== Task item ==
When copying the data, keep every line exactly the same.

Dataset entries:
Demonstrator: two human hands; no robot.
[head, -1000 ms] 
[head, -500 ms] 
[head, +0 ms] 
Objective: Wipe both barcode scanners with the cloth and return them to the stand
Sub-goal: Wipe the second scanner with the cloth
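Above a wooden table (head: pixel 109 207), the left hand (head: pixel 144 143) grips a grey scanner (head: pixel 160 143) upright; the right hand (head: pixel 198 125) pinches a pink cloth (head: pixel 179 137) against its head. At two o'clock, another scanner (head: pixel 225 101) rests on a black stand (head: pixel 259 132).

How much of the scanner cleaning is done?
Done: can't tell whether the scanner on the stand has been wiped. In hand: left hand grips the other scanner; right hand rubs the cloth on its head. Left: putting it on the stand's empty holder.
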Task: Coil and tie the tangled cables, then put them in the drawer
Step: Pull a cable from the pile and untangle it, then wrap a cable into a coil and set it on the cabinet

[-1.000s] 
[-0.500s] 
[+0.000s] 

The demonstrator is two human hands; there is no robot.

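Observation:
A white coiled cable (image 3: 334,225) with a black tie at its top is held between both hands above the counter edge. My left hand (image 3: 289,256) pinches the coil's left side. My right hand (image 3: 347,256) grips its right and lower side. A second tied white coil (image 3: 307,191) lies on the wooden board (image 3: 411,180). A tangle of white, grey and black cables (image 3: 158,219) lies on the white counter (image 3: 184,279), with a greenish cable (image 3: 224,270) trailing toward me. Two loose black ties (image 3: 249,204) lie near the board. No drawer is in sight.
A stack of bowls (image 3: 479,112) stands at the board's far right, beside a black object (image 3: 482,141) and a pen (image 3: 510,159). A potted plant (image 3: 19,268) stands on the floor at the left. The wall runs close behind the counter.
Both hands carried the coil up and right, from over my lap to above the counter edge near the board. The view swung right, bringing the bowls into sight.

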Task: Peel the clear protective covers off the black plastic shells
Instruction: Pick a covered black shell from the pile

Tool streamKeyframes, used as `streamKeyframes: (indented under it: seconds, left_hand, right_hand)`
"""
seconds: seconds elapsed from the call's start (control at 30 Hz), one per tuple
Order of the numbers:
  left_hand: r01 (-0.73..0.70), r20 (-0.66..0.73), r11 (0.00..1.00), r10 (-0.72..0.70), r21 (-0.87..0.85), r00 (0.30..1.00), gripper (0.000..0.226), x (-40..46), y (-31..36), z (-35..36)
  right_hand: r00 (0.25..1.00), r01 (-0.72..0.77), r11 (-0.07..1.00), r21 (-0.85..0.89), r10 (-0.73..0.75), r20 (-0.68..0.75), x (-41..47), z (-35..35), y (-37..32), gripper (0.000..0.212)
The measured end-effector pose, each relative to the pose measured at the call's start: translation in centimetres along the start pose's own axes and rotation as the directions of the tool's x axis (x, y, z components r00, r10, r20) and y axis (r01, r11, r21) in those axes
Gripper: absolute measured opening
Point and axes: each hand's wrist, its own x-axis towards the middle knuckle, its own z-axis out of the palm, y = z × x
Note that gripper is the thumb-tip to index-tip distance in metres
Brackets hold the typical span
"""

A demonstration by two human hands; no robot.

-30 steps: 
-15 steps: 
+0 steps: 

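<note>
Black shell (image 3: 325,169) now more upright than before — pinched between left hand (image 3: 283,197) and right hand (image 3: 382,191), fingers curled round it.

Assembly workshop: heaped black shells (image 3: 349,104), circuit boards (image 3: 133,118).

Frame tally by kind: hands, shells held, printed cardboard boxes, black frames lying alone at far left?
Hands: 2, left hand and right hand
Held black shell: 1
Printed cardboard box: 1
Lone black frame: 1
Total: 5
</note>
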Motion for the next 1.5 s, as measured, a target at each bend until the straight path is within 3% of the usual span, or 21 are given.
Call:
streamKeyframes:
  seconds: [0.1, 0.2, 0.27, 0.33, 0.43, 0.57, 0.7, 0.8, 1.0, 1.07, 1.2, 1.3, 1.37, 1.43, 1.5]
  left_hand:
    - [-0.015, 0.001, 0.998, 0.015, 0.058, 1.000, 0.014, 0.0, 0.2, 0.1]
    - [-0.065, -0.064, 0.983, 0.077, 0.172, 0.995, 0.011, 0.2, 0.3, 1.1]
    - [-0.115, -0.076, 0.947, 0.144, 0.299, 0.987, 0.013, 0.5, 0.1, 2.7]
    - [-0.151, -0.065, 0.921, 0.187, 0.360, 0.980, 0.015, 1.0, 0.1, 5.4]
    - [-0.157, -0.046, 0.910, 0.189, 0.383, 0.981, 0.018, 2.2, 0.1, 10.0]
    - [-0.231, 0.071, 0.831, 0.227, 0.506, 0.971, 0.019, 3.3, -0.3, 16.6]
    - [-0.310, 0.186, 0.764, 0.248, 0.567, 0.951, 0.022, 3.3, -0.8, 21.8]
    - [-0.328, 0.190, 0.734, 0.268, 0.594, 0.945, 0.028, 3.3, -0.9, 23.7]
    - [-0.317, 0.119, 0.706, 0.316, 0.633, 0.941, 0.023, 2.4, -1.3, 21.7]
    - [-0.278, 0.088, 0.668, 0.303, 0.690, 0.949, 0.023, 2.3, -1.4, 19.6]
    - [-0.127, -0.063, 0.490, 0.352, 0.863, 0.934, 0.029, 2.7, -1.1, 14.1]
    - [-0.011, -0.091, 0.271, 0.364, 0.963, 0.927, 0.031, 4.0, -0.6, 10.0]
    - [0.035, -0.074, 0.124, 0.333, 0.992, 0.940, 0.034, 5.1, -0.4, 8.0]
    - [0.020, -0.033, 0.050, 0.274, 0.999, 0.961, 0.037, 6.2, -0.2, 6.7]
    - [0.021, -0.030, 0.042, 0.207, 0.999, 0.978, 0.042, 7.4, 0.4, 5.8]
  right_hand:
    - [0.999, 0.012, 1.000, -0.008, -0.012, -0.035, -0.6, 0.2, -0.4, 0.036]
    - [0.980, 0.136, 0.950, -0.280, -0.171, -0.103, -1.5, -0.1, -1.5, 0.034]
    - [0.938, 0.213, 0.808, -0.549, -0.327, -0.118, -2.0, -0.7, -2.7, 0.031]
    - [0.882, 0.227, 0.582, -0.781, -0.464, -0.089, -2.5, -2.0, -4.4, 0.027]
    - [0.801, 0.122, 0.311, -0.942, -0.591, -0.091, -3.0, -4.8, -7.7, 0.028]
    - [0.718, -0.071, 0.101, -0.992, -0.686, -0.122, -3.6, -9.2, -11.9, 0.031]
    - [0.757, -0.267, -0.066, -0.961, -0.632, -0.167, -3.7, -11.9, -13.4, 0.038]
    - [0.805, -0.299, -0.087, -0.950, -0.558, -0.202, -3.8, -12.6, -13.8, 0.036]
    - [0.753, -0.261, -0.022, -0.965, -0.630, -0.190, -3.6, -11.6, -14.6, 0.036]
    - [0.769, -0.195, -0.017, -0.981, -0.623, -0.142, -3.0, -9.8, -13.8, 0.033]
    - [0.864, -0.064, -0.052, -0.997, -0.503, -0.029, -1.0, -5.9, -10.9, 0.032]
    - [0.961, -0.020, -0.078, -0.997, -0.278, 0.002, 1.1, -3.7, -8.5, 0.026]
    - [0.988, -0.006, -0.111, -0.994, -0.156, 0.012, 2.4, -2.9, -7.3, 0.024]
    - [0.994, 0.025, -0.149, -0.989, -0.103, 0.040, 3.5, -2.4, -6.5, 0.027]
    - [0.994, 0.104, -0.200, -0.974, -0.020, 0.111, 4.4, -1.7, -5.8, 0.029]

== Exercise solution ==
Demonstrator: two human hands; no robot.
[head, -1000 ms] 
[head, -500 ms] 
[head, +0 ms] 
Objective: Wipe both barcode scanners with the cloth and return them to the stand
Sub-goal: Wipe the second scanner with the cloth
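Above a wooden table (head: pixel 109 207), the left hand (head: pixel 144 143) grips a grey scanner (head: pixel 160 143) upright; the right hand (head: pixel 198 125) pinches a pink cloth (head: pixel 179 137) against its head. At two o'clock, another scanner (head: pixel 225 101) rests on a black stand (head: pixel 259 132).

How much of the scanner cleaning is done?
Done: can't tell whether the scanner on the stand has been wiped. In hand: left hand grips the other scanner; right hand rubs the cloth on its head. Left: putting it on the stand's empty holder.
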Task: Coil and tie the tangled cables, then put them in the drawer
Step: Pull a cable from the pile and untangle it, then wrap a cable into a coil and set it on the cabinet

[-1.000s] 
[-0.500s] 
[+0.000s] 

The demonstrator is two human hands; there is no robot.

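Observation:
A white coiled cable (image 3: 334,225) with a black tie at its top is held between both hands above the counter edge. My left hand (image 3: 289,256) pinches the coil's left side. My right hand (image 3: 347,256) grips its right and lower side. A second tied white coil (image 3: 307,191) lies on the wooden board (image 3: 411,180). A tangle of white, grey and black cables (image 3: 158,219) lies on the white counter (image 3: 184,279), with a greenish cable (image 3: 224,270) trailing toward me. Two loose black ties (image 3: 249,204) lie near the board. No drawer is in sight.
A stack of bowls (image 3: 479,112) stands at the board's far right, beside a black object (image 3: 482,141) and a pen (image 3: 510,159). A potted plant (image 3: 19,268) stands on the floor at the left. The wall runs close behind the counter.
Both hands carried the coil up and right, from over my lap to above the counter edge near the board. The view swung right, bringing the bowls into sight.
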
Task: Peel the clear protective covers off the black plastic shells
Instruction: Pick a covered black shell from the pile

Tool streamKeyframes, used as `streamKeyframes: (indented under it: seconds, left_hand, right_hand)`
"""
seconds: seconds elapsed from the call's start (control at 30 Hz), one per tuple
Order of the numbers:
  left_hand: r01 (-0.73..0.70), r20 (-0.66..0.73), r11 (0.00..1.00), r10 (-0.72..0.70), r21 (-0.87..0.85), r00 (0.30..1.00), gripper (0.000..0.226), x (-40..46), y (-31..36), z (-35..36)
  right_hand: r00 (0.25..1.00), r01 (-0.72..0.77), r11 (-0.07..1.00), r21 (-0.85..0.89), r10 (-0.73..0.75), r20 (-0.68..0.75), x (-41..47), z (-35..35), y (-37..32), gripper (0.000..0.212)
The measured end-effector pose, each relative to the pose measured at the call's start: translation in centimetres along the start pose's own axes and rotation as the directions of the tool's x axis (x, y, z components r00, r10, r20) and y axis (r01, r11, r21) in those axes
Gripper: absolute measured opening
Point and axes: each hand's wrist, its own x-axis towards the middle knuckle, its own z-axis out of the palm, y = z × x
Note that gripper is the thumb-tip to index-tip distance in metres
Brackets hold the typical span
"""

A demonstration by two human hands; no robot.

-30 steps: 
-15 steps: 
+0 steps: 

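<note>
Black shell (image 3: 325,169) now more upright than before — pinched between left hand (image 3: 283,197) and right hand (image 3: 382,191), fingers curled round it.

Assembly workshop: heaped black shells (image 3: 349,104), circuit boards (image 3: 133,118).

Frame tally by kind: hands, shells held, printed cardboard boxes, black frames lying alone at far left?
Hands: 2, left hand and right hand
Held black shell: 1
Printed cardboard box: 1
Lone black frame: 1
Total: 5
</note>
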Motion for the next 1.5 s, as measured, a target at each bend until the straight path is within 3% of the usual span, or 21 are given.
Call:
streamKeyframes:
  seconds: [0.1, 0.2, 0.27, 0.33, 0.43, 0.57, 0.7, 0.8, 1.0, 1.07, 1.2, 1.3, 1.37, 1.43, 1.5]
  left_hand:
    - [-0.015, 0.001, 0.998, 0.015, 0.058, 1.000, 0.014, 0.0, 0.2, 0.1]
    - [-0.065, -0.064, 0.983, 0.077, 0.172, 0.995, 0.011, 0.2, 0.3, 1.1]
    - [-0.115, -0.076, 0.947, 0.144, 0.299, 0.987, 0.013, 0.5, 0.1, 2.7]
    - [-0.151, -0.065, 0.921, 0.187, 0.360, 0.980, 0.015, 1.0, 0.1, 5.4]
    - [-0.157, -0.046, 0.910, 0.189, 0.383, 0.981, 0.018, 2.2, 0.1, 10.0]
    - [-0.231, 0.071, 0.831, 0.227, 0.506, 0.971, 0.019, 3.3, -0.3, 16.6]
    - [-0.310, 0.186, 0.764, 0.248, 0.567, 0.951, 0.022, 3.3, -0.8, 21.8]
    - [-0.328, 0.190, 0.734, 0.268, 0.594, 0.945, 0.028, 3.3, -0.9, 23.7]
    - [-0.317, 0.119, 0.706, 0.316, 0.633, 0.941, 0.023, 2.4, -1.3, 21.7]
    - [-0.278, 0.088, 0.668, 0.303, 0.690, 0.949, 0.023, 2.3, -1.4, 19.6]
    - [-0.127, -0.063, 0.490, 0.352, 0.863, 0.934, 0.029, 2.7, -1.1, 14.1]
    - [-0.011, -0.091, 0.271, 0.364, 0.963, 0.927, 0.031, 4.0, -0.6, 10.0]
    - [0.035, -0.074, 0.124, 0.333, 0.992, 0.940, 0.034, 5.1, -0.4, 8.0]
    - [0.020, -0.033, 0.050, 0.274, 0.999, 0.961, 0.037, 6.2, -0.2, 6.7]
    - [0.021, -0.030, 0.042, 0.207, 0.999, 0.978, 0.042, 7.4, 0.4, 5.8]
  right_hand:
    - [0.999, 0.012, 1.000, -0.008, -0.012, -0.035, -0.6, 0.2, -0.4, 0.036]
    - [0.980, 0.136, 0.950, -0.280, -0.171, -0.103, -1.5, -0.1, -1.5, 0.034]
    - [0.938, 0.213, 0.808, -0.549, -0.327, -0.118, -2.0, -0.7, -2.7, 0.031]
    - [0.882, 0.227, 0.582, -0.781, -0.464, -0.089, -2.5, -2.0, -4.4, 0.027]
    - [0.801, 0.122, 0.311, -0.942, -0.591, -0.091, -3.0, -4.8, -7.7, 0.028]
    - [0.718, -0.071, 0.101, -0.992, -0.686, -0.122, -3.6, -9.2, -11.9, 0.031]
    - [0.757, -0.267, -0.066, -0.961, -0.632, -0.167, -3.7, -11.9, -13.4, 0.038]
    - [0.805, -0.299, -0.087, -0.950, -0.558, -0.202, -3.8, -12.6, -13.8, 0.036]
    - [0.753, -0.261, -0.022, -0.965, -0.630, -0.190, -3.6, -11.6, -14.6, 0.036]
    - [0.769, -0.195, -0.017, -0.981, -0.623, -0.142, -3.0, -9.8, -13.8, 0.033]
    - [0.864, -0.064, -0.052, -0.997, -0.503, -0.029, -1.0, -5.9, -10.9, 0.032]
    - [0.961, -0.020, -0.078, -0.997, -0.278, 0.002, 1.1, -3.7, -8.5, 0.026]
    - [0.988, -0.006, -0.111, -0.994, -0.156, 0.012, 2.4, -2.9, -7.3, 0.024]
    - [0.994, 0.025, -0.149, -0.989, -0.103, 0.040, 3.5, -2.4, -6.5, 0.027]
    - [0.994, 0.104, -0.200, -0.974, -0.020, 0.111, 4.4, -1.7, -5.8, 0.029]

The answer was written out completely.